1981 Yukon Nuggets
Dr. Maurice Haycock
Dr. Maurice Haycock wasn’t a Yukoner, but he could have been. I first met him in 1964 when he accompanied his friend A.Y. Jackson to Whitehorse on one of their many northern painting expeditions together.
At the time, Mr. Jackson, the most famous Group of Seven painter, was approaching his 80th year. He needed the help of his friend and fellow artist, Maurice Haycock, who was 18 years younger. I met Jackson and Haycock in the Stratford Motel as they were preparing for a trip to Lake Lebarge to do, as Haycock always said, “some sketching.”
I was interviewing Jackson for local radio, and recall that I didn’t ask many questions. The famous artist was well prepared to discuss his life-long painting association with the north. He talked for about an hour.
Maurice Haycock, I learned when I accompanied him to Lake Laberge with A.Y. Jackson, was a trained geologist who fell in love with the north when he spent a year in Pangnirtung on Baffin Island in 1926.
He had gone there to assist in mapping the interior of the arctic island for the Geological Survey of Canada.
He lived with the Inuit, learned the language, journeyed by dog team and, when he returned south, he earned a Ph.D. in Economic Geology at Princeton University.
The inspiration for Haycock’s painting career came from the Arctic landscapes, and through a chance meeting with A.Y. Jackson, who was painting the north in 1927 while travelling on the government ship, the Beothic.
Following a visit to Great Bear Lake in 1949 with Jackson, he travelled and painted extensively across the north, virtually every year until his death in 1988.
To many in the art world, he became the eighth member of the Group of Seven. His paintings tell a story of geological vastness and beauty, of peace, challenge and exploration.
Dr. Maurice Haycock was more than a painter. He was a trained mineralogist, geologist, photographer, musician, and historian. He was, when I knew him in Ottawa in the 1980s, a virtual encyclopedia of both northern science and folklore.

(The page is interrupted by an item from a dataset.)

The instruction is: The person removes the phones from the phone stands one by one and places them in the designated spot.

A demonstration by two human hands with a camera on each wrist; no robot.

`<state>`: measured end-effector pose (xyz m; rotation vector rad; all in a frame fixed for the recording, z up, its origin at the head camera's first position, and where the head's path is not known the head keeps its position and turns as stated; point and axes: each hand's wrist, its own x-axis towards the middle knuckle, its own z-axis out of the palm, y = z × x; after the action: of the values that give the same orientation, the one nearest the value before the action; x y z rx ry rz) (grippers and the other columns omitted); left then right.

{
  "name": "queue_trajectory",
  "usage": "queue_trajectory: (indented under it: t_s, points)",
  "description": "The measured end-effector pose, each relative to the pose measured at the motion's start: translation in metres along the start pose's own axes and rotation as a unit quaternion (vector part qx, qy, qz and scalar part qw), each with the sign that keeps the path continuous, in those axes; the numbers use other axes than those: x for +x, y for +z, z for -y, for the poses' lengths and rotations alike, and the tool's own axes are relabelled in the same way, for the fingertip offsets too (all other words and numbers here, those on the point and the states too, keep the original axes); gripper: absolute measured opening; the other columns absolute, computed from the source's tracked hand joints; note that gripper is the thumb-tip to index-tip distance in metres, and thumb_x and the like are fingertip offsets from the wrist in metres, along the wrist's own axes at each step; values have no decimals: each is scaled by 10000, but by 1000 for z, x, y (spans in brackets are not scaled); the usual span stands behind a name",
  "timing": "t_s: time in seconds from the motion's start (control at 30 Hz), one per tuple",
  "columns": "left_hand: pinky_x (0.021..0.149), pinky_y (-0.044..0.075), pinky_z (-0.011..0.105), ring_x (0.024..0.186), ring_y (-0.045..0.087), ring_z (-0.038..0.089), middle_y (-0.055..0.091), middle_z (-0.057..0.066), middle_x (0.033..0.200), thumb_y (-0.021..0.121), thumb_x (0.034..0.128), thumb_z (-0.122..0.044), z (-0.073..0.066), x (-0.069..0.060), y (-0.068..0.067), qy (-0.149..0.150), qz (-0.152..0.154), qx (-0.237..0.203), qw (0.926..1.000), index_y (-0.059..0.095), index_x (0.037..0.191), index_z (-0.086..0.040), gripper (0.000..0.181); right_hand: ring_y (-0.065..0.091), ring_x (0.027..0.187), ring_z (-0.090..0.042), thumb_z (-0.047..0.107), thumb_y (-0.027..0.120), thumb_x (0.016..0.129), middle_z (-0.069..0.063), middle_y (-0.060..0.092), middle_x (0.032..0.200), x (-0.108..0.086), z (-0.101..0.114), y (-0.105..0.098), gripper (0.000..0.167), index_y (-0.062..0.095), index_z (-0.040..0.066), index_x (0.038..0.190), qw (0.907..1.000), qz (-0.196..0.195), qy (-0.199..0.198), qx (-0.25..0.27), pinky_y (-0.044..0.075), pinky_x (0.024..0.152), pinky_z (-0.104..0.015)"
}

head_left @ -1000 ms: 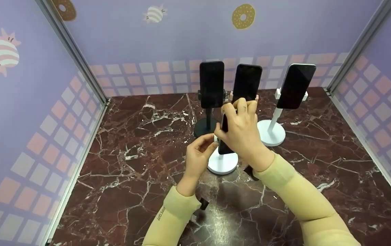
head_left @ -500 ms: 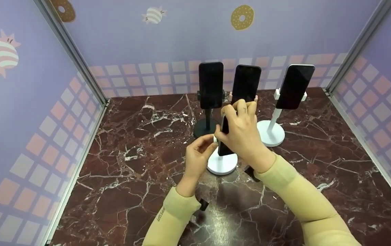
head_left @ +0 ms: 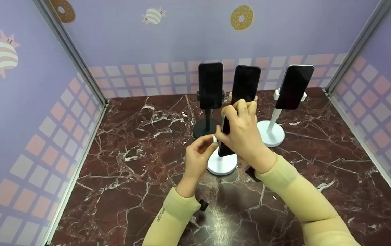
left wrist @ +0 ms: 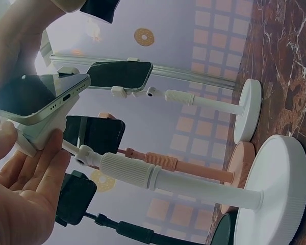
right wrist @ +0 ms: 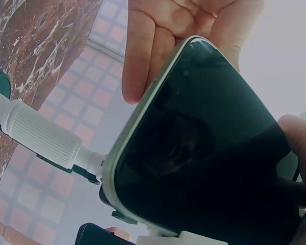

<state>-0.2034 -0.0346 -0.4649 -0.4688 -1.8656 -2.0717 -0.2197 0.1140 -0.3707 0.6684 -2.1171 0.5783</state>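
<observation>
My right hand (head_left: 243, 133) grips a smartphone (right wrist: 194, 138) near its upper end, its thumb on the phone's left edge. Tilted back, the phone stands against the clamp of a white phone stand (head_left: 222, 165). With finger and thumb my left hand (head_left: 198, 157) pinches that stand's white clamp (left wrist: 43, 127) at the phone's left side. Another part of the clamp shows along the phone's edge in the right wrist view. The upper part of the phone is largely hidden behind my right hand in the head view.
Behind stand three more phones on stands: a phone (head_left: 210, 85) on a black stand, a phone (head_left: 246, 82) on a pink one and a phone (head_left: 295, 87) on a white one. Patterned panels (head_left: 181, 37) enclose the marble-look table (head_left: 140, 164) at the back and sides.
</observation>
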Motion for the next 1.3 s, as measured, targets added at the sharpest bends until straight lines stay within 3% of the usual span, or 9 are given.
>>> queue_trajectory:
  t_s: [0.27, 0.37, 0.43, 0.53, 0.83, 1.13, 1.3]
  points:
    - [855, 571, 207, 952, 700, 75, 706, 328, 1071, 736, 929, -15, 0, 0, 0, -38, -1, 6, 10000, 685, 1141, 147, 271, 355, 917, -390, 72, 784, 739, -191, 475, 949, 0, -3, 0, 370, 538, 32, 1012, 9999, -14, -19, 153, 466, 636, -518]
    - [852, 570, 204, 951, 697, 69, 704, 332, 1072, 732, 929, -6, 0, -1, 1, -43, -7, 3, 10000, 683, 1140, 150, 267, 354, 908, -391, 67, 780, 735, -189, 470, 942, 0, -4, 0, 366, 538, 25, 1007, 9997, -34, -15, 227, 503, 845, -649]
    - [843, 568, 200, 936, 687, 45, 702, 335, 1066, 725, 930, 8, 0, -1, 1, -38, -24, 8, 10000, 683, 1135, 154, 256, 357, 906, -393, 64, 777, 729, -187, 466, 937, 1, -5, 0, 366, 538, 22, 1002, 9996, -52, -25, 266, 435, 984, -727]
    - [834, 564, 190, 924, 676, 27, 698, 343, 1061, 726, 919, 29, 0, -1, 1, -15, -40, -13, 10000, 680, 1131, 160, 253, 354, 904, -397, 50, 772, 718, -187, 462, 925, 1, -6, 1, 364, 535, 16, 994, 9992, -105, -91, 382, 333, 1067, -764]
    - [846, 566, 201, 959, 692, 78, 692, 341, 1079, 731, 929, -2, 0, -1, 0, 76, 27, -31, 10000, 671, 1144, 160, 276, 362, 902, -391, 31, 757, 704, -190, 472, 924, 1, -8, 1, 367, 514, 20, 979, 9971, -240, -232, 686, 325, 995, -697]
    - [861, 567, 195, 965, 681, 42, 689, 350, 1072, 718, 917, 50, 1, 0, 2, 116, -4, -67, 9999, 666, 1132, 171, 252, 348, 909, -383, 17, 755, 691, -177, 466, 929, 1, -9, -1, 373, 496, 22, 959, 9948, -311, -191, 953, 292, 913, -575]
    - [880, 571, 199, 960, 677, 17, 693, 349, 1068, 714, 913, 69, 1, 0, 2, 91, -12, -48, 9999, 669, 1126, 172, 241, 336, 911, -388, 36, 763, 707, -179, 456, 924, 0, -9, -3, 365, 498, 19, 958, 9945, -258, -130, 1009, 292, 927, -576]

I had many occasions to talk with him and glean his knowledge about the north that he so willingly gave for radio programs. One day at his home, he showed me sketches that he had recently made in the Yukon.
At the time, he was turning the sketches into full-blown oil paintings. Though the sketches were crude and quickly done, I could identify many of the Yukon scenes.
A few years previous, Rolf and Margaret Hougen had invited him to come to the Yukon to paint whatever he wanted. Haycock’s work had come to the attention of Marg Hougen, who had bought one of his paintings during the trip with A.Y. Jackson in 1964.
This time, Rolf wanted Dr. Haycock to paint the rest of the Yukon and provided a motor home in Inuvik so that he could drive down the Dempster Highway, painting and sketching. The Haycocks spent several days in Dawson City, Carmacks and Fort Selkirk.
They drove the Canol Road painting all the way. Rolf Hougen remembers that Dr. Haycock did about one hundred paintings, one of which appeared on the cover of the NorthwesTel phone book in 1986.
It is called “The Peel River Valley and the Ogilvie Range from the Dempster Highway.”
Maurice Haycock died on December 23, 1988, at the age of 88 years, in Ottawa, where he is remembered as the Artist of the Arctic.
A CKRW Yukon Nugget by Les McLaughlin.